Теперь там гиганты-заводы, тракторы шумят по солончакам, а табунов таких уже нет. Сейчас — май, лучшее время степи; табуны еще недавно черными точками кое-где мелькали по снеговой дали беспредельной — а в мае они разбивались на косяки от 10 до 20—30 голов в одномастные косяки маток с жеребятами и под управлением своего «султана» — косячного жеребца — носились по степи, как цветные клумбы.
Скоро ничего от степной старины не останется, из того, что я когда-то здесь переживал и вспоминаю, как дни моей юности.
Останется только — белая под снегом зимой и зеленая теперь — цепь курганов, указывающая прямой путь с востока на запад — скифов, их теперь уже не расцветят разноцветные косяки. Их нет.

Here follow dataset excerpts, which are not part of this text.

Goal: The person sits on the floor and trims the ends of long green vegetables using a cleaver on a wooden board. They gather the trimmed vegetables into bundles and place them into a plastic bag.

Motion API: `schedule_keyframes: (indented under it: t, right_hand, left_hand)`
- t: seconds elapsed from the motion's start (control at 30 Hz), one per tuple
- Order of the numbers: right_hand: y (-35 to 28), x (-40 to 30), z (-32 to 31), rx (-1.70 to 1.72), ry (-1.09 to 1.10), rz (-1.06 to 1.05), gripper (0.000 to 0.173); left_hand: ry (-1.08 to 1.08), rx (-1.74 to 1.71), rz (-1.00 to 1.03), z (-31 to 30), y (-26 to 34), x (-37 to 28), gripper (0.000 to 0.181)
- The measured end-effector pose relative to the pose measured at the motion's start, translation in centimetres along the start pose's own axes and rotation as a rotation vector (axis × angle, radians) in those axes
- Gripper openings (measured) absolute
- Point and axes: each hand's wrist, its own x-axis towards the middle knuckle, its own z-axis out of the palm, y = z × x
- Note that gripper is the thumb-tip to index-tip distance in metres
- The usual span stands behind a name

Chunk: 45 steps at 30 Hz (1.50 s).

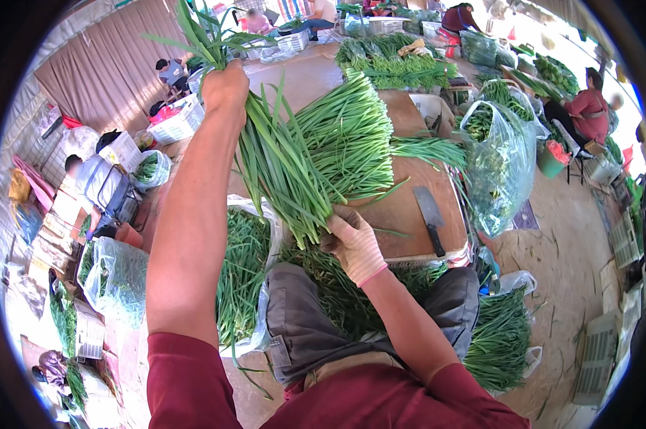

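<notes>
My bare left hand (226, 88) is raised and closed around the leafy upper part of a bunch of garlic chives (285, 161). At the bunch's cut stem end, my right hand (352, 241), in a light knitted glove, grips with thumb and fingers. The bunch slants down from left to right between both hands. Behind it, a thick pile of trimmed chives (350, 139) lies on a brown board (376, 220), pale ends to the right. A cleaver (429, 212) with a black handle rests flat on the board's right part. The fingertips of my left hand are hidden.
Left of my knees stands a lined container of loose chives (242, 268). More chives (497, 343) lie by my right leg. A filled clear plastic bag (500, 161) stands right of the board. Several people sit around, one in a red top (588, 115) at right.
</notes>
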Motion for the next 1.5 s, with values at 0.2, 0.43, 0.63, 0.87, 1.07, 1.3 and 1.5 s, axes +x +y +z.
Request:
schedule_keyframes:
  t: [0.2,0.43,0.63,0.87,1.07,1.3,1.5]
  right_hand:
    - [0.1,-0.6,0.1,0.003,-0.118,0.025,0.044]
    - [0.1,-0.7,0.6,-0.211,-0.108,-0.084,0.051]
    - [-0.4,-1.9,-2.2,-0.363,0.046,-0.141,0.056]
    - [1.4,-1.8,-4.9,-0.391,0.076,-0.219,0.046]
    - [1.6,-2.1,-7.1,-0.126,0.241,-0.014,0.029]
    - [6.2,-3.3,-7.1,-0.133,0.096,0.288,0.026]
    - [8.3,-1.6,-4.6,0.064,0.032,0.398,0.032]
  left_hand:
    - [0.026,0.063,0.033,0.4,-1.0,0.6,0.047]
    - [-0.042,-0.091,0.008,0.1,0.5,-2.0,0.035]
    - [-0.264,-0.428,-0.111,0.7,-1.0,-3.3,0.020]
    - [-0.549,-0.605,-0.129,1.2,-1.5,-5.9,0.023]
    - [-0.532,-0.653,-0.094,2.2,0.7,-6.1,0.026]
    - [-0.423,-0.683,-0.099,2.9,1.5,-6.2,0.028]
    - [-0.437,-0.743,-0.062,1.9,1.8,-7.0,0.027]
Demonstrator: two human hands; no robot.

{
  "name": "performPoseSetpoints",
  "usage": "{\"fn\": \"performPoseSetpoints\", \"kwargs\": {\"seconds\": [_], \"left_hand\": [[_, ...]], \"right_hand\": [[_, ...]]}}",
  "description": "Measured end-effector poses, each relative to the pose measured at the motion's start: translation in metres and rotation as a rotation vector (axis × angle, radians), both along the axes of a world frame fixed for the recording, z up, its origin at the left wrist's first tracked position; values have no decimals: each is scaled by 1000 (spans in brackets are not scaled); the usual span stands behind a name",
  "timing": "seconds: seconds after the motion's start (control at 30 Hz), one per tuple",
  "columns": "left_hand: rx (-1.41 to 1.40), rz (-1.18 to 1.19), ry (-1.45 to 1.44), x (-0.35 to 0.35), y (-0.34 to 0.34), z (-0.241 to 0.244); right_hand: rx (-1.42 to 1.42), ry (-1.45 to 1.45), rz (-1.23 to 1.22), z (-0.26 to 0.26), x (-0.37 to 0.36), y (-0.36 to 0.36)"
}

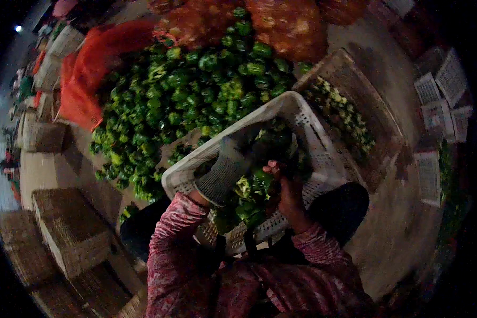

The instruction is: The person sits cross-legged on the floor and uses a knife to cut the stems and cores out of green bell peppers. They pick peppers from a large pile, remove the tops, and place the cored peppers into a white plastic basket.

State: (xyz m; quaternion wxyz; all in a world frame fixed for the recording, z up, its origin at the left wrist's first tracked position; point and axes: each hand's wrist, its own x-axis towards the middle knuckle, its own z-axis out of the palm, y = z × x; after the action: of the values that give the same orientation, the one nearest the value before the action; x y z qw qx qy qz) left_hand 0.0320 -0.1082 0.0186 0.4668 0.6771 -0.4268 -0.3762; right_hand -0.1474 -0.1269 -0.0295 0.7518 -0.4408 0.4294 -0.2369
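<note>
A white plastic crate (324,139) stands tilted between my knees, with green bell peppers (252,212) inside. My left hand (242,149) wears a grey knitted glove and reaches over the crate among dark green peppers. Blur and shadow hide its fingertips and whatever they touch. Bare and with curled fingers, my right hand (288,189) is at the crate's right half, close beside the peppers. Just above it shows a thin grey pointed shape (293,145), possibly a blade; I cannot tell whether the hand grips it.
Beyond the crate spreads a large heap of green bell peppers (183,91). A red mesh sack (79,83) lies at its left, with filled mesh sacks (288,28) behind. At right is a brown bin (381,115) holding pale green pieces. Boxes (69,226) stand left, white crates (429,175) far right.
</note>
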Motion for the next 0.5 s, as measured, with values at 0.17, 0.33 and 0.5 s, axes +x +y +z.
{"fn": "performPoseSetpoints", "kwargs": {"seconds": [0.17, 0.33, 0.5], "left_hand": [[-288, -238, 15, -19, -113, 23], [-333, -67, 267, 88, -199, -74], [422, 106, -574, 207, -189, -201]], "right_hand": [[404, -151, -141, -18, 7, 1], [685, -180, -95, -26, -6, -15], [801, -250, -280, -24, 7, -1]]}}
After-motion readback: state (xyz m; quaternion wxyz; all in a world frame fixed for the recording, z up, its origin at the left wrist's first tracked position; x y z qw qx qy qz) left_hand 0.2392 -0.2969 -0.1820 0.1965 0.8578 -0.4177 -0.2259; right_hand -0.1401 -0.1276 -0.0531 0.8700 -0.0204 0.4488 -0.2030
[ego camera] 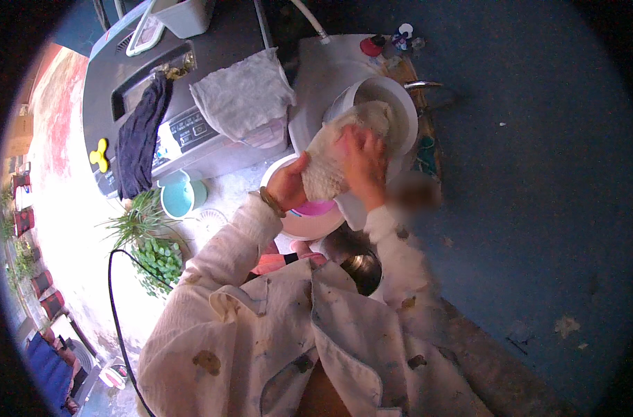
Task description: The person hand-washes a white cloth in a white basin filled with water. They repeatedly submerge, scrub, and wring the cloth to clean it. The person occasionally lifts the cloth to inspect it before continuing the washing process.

И вот сейчас в моей голове роятся степные картины, и я их понемногу собираю для «Моих скитаний». Дам в них для степных колхозов кой-какие указания для сохранения степной верховой лошади, необходимой для кавалерии. Больше всего боюсь, что какой-нибудь поклонник рысака вздумает «улучшить» верховую лошадь рысакам и этим ее окончательно испортит.
Пока она немного отложена, но книга будет еще интереснее, чем была. Я живу ею!»
А затем признавался: «Вот сейчас ясный, светлый день, два часа, а я все-таки вижу все в тумане. Принесли газету, но буду читать только заглавия, буквы мне не ясны. Какая жалость, что не могу проехать на метро! А ведь я был в первой шахте в первые дни ее работы, но меня оттуда сторож выгнал. А все-таки я был первый из литераторов!»
Не был, не был он, конечно, первым литератором. Но как хотел! И свято верил в то, что был. А как иначе? Что же — жизнь не удалась?
Шалишь! Был первым!
Он искренне любил Москву, любил Россию. Чувствовал, что расставание скоро. Пытался выразить свои чувства в стихах. Но, лишенные былого задора, былой иронии и озорства, его стихи оборачивались неудачными графоманскими опытами, где в одну кучу свалены и летчики, и радио, и нивы, и метрополитен.
Ужас в том, что он и сам осознавал это. Приговаривал:
— Набросал… А закончить не успел…
И понимал, что уже не успеет.
На время взбодрился, общаясь с друзьями. В первую очередь, конечно, с верным Н. Морозовым. Все чаще вспоминали прошлое.